Along with hosting intimate group conversations around a variety of holistic wellness practices, Ethel's Club offers an assortment of live-streamed classes and events geared toward art, culture, and self-care. "We offer everything from yoga and breathwork classes to discussions with licensed mental health practitioners, career resources, and more," Austin says. "We believe there are many ways to be 'well' and we want to support our members through their personal journeys."
In addition to a packed calendar of virtual events, Ethel's Club is also home to a variety of online clubs, where members can "connect, vibe, and thrive" with other members of color across a range of topics, including beauty, books, music, writing, and more. "We are sparking the next renaissance with people of color at the forefront," says Austin.

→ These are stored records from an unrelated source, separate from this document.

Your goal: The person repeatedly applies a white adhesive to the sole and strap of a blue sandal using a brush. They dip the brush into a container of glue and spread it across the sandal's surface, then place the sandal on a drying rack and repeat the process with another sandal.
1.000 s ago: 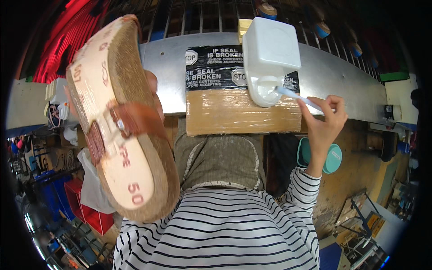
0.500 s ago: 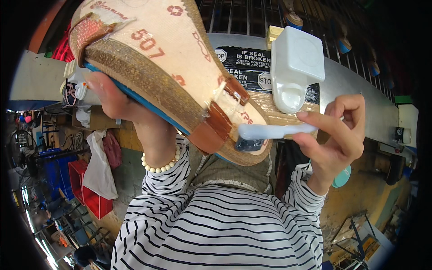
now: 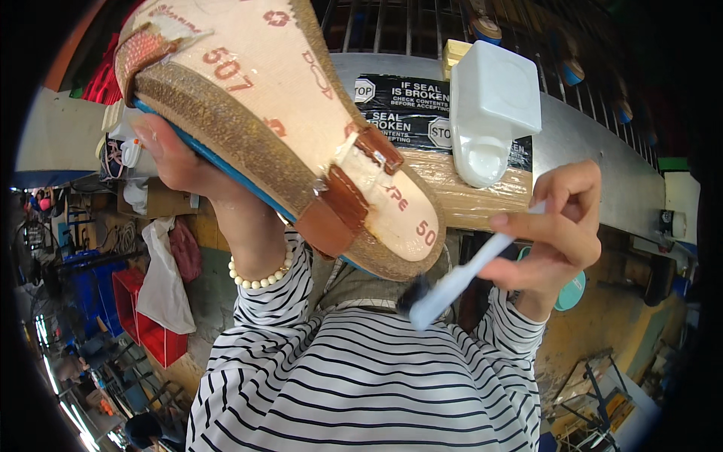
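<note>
My left hand [image 3: 203, 169] grips an unfinished sandal [image 3: 226, 113] from below, its underside turned up. Its pale insole board is printed in red, cork-brown edging runs around it, and brown straps are folded over onto the underside. A blue edge, perhaps of a shoe last, shows beneath. Shiny wet patches lie near the straps. Between the thumb and fingers of my right hand [image 3: 561, 237] is a small brush [image 3: 463, 279] with a whitish handle. Its dark bristles sit just below the sandal's near end; whether they touch the rim I cannot tell.
Beyond the sandal, a white plastic container [image 3: 501, 90] with an open spout rests on a taped cardboard box [image 3: 482, 200] on a metal surface [image 3: 595, 158]. Metal bars hold more blue-soled footwear pieces [image 3: 572, 71] behind. Red crates [image 3: 162, 343] stand on the floor at left.
The brush has come off the sandal's underside and swung down toward me, bristles now beneath its near end. The sandal has shifted slightly left.
</note>
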A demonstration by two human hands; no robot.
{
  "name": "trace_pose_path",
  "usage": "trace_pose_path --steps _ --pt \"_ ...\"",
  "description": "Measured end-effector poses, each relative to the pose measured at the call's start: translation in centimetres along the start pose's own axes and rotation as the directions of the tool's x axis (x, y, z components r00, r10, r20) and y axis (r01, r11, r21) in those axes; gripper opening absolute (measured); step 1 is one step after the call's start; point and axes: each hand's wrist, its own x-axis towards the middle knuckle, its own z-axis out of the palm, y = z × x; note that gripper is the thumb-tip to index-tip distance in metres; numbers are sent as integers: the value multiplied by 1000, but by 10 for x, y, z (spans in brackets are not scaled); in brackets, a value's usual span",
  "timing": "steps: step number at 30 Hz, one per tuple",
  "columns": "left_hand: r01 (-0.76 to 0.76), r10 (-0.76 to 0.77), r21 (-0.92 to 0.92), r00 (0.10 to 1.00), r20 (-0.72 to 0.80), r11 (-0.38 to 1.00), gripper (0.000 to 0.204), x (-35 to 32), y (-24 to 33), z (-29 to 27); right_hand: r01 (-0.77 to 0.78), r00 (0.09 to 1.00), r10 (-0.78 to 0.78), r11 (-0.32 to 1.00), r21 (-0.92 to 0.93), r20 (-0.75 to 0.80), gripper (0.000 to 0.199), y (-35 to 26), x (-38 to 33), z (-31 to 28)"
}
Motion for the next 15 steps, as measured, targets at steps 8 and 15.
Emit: trace_pose_path --steps 8,15 --pt "58 -58 21 998 -11 998 60 -1 -5 10 -85 996 85 991 107 0 48 6 -5 -2" --pt "155 -147 107 986 -78 982 57 -9 -11 19 -68 998 69 987 144 2 47 10 -7 0"
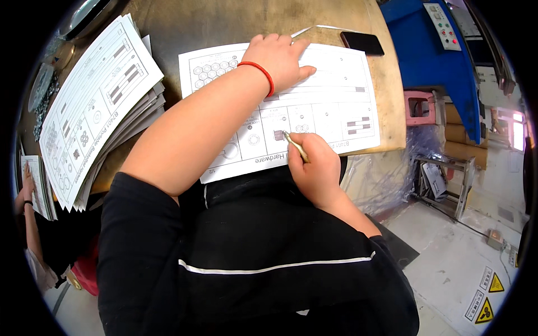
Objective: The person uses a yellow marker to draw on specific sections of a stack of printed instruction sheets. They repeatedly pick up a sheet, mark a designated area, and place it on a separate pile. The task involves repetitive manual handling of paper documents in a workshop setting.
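A printed sheet [322, 106] with a grid of hardware drawings lies upside down to me at the table's near edge. My left hand [277, 59] lies palm down across its far edge, fingers spread, a red band around the wrist. My right hand [316, 165] is closed on a slim, pale gold pen-like tool [300, 149]. Its narrow tip meets the sheet beside a small dark drawing in the lower row. Whether it is a pen cannot be told for sure. My left forearm hides part of the sheet.
A thick stack of similar printed sheets [95, 106] stands left. A dark phone [362, 43] lies at the far right. Clear bags and small metal parts [47, 101] sit far left, near a co-worker's hand [27, 182]. A blue machine [434, 61] and pink stool [420, 107] are right.
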A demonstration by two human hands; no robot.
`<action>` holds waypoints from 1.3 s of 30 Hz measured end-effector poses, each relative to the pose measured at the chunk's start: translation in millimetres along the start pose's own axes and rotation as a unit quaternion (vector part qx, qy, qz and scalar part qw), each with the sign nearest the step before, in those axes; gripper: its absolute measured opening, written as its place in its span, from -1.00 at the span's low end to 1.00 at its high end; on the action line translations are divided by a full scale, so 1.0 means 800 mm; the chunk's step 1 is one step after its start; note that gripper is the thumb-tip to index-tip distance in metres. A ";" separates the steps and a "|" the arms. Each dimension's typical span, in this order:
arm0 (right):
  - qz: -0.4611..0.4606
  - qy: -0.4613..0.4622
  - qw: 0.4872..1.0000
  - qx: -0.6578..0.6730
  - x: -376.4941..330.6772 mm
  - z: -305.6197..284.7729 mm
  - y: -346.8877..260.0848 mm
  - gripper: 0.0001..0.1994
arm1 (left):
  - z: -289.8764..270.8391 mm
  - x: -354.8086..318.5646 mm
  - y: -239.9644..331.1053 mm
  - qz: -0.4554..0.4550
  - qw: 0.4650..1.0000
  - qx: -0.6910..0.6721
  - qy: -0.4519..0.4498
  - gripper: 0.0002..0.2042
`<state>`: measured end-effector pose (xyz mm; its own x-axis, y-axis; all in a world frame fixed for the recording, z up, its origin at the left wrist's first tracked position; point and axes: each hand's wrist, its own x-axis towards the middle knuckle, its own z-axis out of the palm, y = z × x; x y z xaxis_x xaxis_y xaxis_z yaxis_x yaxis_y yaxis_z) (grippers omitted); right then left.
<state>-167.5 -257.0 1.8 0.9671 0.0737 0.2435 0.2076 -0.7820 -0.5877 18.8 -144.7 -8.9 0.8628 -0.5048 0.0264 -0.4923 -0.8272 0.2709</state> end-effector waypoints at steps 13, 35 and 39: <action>0.039 -0.067 0.993 -0.084 -0.013 -0.006 -0.017 -0.88 | 0.006 0.002 -0.001 0.004 1.000 0.023 0.015 -0.39; 0.071 -0.053 0.995 -0.043 -0.001 0.016 -0.036 -0.88 | 0.007 -0.002 -0.005 -0.008 1.000 -0.015 -0.002 -0.41; 0.043 -0.049 0.996 -0.059 -0.011 0.014 -0.036 -0.88 | 0.005 0.000 -0.004 -0.001 1.000 0.008 -0.002 -0.40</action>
<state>-180.4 -228.2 8.1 0.9914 0.0584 0.1168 0.1102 -0.8547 -0.5073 20.0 -142.7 -13.6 0.8635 -0.5038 0.0229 -0.4923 -0.8321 0.2555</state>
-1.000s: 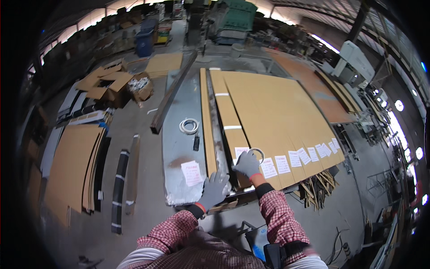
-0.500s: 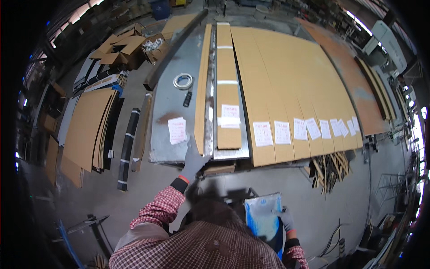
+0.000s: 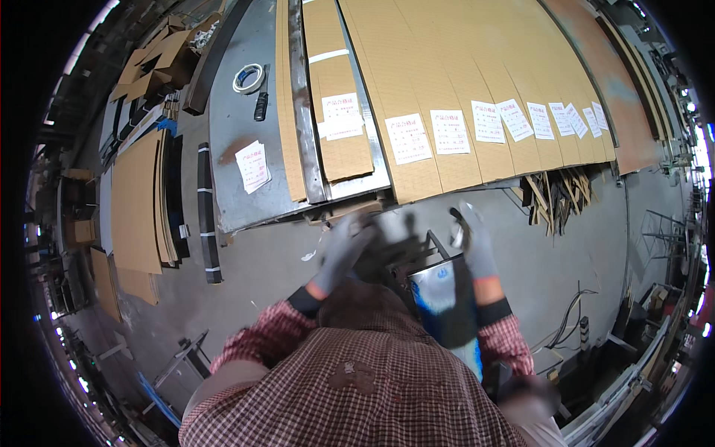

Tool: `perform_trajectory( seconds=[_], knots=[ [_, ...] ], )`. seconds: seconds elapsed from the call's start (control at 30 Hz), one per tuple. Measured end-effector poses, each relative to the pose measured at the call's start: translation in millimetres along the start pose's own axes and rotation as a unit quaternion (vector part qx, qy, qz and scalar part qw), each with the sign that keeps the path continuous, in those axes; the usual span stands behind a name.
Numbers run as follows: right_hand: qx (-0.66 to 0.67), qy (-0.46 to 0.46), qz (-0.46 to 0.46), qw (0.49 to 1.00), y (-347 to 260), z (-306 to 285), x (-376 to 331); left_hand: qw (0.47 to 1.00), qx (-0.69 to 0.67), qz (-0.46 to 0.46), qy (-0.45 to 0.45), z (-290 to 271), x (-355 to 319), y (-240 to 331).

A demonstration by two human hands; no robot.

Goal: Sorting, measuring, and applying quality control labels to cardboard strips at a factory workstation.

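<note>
Both my hands wear grey gloves and are raised off the table's near edge. My left hand (image 3: 348, 244) hangs over the floor just in front of the table; its fingers are blurred, and whether they hold anything is unclear. My right hand (image 3: 475, 237) is above a blue-and-white panel (image 3: 432, 281), its fingers curled around something small, dark and pale that I cannot make out. Ahead lies a narrow cardboard-wrapped strip (image 3: 342, 160) with white bands and a white label (image 3: 342, 113). Beside it runs a long metal bar (image 3: 315, 182) against a thin cardboard strip (image 3: 293, 167).
On the metal table (image 3: 231, 205) lie a tape roll (image 3: 248, 77), a black-handled knife (image 3: 261, 108) and a label stack (image 3: 254, 167). Labelled cardboard panels (image 3: 417, 179) cover its right. Thin scrap strips (image 3: 555, 197) jut out below. Cardboard sheets (image 3: 138, 208) stand at left.
My left hand has left the ends of the strips and drawn back, right of where it was. My right hand has risen from the blue-and-white panel toward the table. The view has shifted nearer.
</note>
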State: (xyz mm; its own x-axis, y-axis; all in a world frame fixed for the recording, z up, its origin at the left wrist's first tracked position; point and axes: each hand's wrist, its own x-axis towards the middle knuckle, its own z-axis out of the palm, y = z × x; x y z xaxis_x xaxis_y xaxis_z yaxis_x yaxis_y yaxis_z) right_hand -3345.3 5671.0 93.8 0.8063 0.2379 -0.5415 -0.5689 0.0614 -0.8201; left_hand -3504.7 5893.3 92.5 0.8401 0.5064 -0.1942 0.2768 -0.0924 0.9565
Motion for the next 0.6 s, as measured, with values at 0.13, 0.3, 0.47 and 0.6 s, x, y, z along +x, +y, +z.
perform_trajectory(
  seconds=[0.13,0.3,0.47,0.6],
  knots=[
    [0.178,-0.086,0.094,0.976,27.6,41.1,55.4,0.951,-0.216,-0.200,-0.099,59.6,76.5,3.2],
    [0.240,0.017,0.044,0.970,32.4,74.5,64.2,0.886,-0.405,-0.212,-0.080,78.7,92.9,13.8],
    [0.265,-0.068,0.084,0.958,24.1,68.8,61.6,0.914,-0.338,-0.192,-0.118,67.7,97.2,-4.5],
    [0.172,-0.075,0.079,0.979,36.2,63.8,69.6,0.942,-0.300,-0.080,-0.128,77.3,117.1,-99.1]
  ],
)
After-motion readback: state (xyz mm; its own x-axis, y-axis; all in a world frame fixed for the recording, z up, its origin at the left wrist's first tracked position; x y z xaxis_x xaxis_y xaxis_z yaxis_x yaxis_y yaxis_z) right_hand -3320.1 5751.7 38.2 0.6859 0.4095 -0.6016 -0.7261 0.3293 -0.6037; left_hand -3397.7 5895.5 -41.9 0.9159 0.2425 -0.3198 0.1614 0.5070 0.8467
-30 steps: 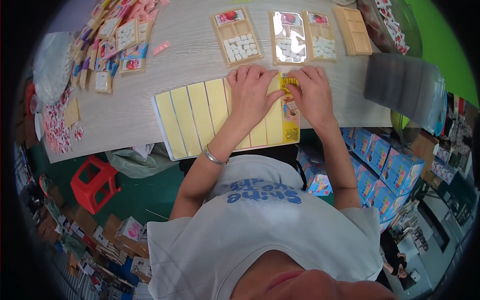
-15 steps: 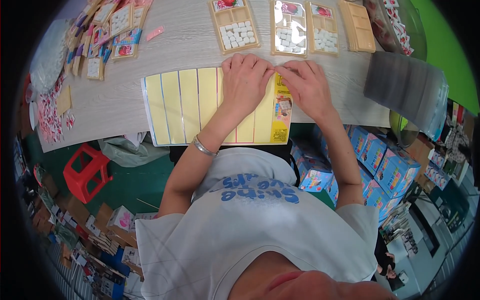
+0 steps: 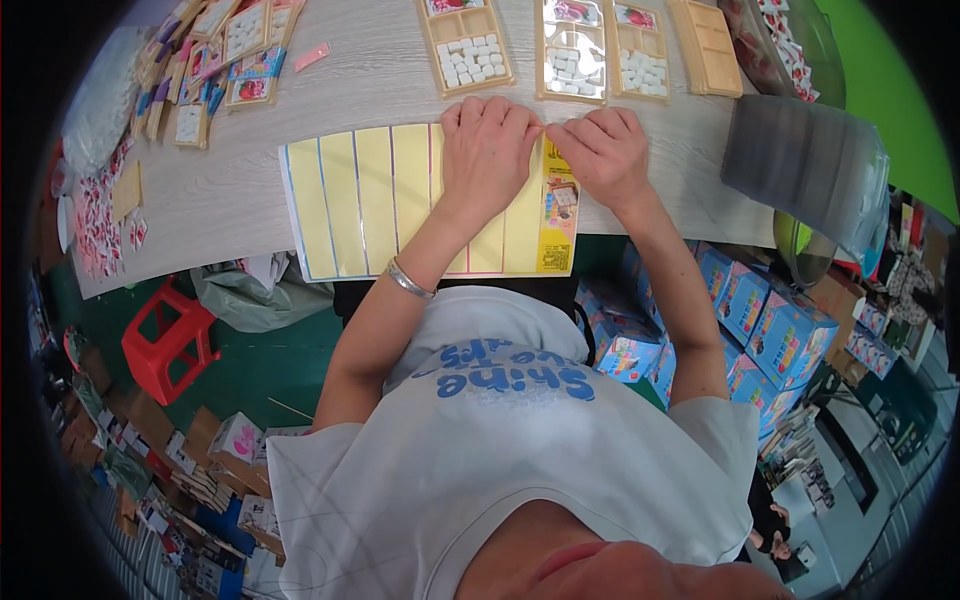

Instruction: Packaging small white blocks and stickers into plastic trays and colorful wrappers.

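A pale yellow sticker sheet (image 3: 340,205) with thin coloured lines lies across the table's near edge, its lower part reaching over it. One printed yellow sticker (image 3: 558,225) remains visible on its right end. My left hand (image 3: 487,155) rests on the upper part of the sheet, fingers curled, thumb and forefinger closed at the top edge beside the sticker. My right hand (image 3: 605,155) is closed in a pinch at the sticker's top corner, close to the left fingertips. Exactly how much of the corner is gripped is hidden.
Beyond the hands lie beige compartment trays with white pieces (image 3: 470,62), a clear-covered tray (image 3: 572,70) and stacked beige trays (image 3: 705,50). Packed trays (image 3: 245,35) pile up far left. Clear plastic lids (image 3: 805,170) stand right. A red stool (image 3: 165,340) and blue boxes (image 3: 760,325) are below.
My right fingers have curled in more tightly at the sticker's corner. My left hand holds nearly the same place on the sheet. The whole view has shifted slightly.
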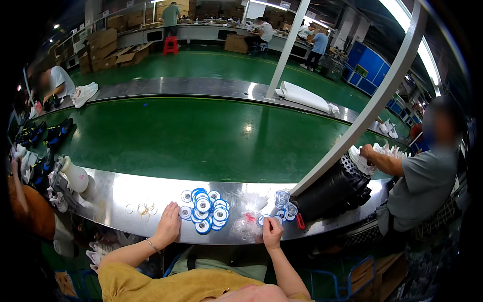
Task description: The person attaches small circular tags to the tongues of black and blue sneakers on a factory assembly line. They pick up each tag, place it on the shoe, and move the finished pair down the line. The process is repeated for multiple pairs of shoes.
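My left hand (168, 224) lies on the metal bench with its fingers stretched out, just left of a heap of round blue-rimmed white discs (203, 205) with dark centres. The fingers of my right hand (272, 233) are pinched together on one such disc (262, 219), partly covered by the fingertips. Between the two hands is a loose pile of clear plastic bags (245, 229) with red marks. A smaller cluster of discs (290, 209) sits just beyond my right hand. Beside it lies a red hand tool (300, 221), its exact kind unclear.
Yellowish rubber bands (146, 209) lie to the left, before a white bottle (75, 174). Black perforated rolls (334, 189) and a slanting white post (362, 121) stand at right. A co-worker (425, 171) handles white shoes there; another person (30, 201) sits at left.
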`<state>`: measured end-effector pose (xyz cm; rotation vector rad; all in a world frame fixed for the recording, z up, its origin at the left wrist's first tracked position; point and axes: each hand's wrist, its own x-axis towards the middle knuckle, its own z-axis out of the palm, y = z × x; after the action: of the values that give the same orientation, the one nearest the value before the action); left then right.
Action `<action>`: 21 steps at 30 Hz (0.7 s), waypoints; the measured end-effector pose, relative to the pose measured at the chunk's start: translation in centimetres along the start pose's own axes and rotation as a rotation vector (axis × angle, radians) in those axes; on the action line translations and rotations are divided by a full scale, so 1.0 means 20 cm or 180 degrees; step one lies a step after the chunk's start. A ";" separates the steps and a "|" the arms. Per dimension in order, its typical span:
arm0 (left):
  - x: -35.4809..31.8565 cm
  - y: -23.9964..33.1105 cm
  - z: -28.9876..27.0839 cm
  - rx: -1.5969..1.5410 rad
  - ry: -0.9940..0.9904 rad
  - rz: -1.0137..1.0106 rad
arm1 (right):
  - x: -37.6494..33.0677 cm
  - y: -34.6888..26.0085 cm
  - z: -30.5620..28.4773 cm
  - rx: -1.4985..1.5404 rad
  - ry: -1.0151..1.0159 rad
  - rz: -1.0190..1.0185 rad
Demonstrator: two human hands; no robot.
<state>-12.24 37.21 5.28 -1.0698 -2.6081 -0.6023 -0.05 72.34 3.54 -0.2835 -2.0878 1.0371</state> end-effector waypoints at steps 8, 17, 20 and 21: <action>0.00 -0.01 0.01 0.0104 0.0034 0.0096 | 0.01 0.00 0.00 -0.0022 -0.0002 -0.0073; 0.00 -0.01 0.01 0.0067 0.0133 0.0086 | 0.01 -0.01 0.00 -0.0024 0.0034 -0.0062; -0.01 -0.01 0.02 0.0042 0.0169 0.0042 | 0.00 -0.01 0.00 -0.0041 0.0015 -0.0020; -0.01 -0.01 0.02 0.0053 0.0169 0.0039 | 0.00 -0.01 0.00 -0.0036 0.0024 -0.0031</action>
<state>-12.31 37.20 4.77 -1.0497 -2.5549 -0.5970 -0.14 72.16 3.75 -0.2822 -2.0868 1.0172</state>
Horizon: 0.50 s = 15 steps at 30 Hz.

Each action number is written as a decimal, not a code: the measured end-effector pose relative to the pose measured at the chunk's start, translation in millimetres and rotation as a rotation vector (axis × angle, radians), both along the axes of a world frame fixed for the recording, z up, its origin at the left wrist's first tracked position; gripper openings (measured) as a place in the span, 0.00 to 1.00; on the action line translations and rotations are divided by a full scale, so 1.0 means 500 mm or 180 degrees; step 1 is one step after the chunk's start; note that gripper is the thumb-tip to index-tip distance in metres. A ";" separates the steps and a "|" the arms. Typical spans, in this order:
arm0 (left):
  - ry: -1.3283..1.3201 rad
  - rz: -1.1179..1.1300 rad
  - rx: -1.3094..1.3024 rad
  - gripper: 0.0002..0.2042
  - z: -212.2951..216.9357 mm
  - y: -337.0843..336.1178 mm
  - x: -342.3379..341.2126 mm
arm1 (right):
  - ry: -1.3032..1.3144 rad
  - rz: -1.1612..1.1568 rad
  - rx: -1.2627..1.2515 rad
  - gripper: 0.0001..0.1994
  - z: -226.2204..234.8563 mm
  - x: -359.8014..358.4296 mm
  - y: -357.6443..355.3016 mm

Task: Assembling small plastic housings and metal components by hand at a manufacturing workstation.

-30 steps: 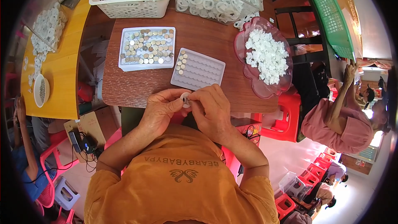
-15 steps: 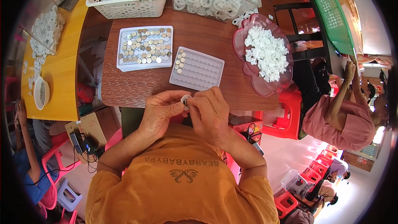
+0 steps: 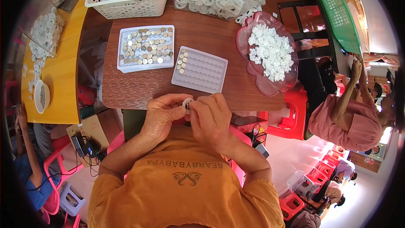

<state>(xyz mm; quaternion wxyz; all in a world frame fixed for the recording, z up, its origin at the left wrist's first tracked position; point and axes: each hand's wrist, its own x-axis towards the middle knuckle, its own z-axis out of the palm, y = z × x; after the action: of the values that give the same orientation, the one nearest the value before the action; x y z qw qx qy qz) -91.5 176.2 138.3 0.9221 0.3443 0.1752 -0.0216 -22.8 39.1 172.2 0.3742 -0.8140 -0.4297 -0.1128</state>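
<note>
My left hand (image 3: 163,113) pinches a small round white plastic part (image 3: 187,101) between thumb and fingers, just off the table's near edge. My right hand (image 3: 211,116) closes in from the other side, its bent fingers at the part's right edge. Whether the right fingers hold something small of their own is hidden. Beyond my hands lies a pale tray (image 3: 204,71) with wavy rows, a few coin-like metal discs (image 3: 182,61) at its left end. Left of it is a white tray (image 3: 145,68) holding many such discs.
On the brown table (image 3: 139,88), a pink scalloped bowl (image 3: 249,71) holds small white pieces. A white basket (image 3: 130,12) and a clear bin (image 3: 211,12) hold round white parts. A yellow table (image 3: 63,88) bears a small bowl (image 3: 41,109). Red stool (image 3: 295,116) and co-workers sit around.
My right hand has turned slightly and shifted a little down and left against the part. The left hand keeps its pinch, and the trays remain in place on the table.
</note>
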 end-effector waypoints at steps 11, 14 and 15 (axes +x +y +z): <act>-0.0009 -0.0125 0.0060 0.16 -0.002 0.002 -0.003 | 0.0368 0.0112 0.0069 0.12 0.011 -0.001 -0.010; -0.0013 -0.0110 -0.0136 0.16 -0.007 0.000 -0.002 | 0.0596 0.0042 0.0139 0.11 0.010 -0.001 -0.014; 0.0004 -0.0086 -0.0170 0.16 -0.005 -0.001 -0.001 | 0.0851 0.0017 0.0202 0.10 0.009 0.000 -0.015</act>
<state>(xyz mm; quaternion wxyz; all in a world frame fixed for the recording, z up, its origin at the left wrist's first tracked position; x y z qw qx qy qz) -92.2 175.9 135.6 0.9305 0.3218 0.1705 -0.0389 -22.8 31.7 176.6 0.4539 -0.8084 -0.3744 -0.0159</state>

By providing both physical and digital spaces for people of color to network and partake in wellness-minded activities, Austin says Ethel's Club supplies members with resources for creative inspiration and communal care. For instance, in the aftermath of the murder of George Floyd, Ethel's Club offered free grieving sessions. "At Ethel's Club, we see our members as unique individuals that deserve care, celebration, and healing," says Austin. "We believe that when given the tools to thrive, they can create new worlds and come together as a community."
Presently, Austin is preparing to launch Somewhere Good, a mobile app designed to empower and connect people of color by providing access to communities devoted to art, music, and wellness, as well as e-commerce opportunities. The platform is slated to go live sometime in early 2021, but prospective members can sign up for access today. "After growing Ethel's Club over the last few months we saw an amazing opportunity to expand our vision with Somewhere Good," she explains.
Looking forward, Austin sees the future of Ethel's Club as a global and immersive experience that gives members streamlined access to resources that help improve their personal well-being and health. "Ethel's Club is a dynamic community made to center, ground and inspire--we're excited to continue moving the world forward in terms of centering wellness and joy for people of color," says Austin.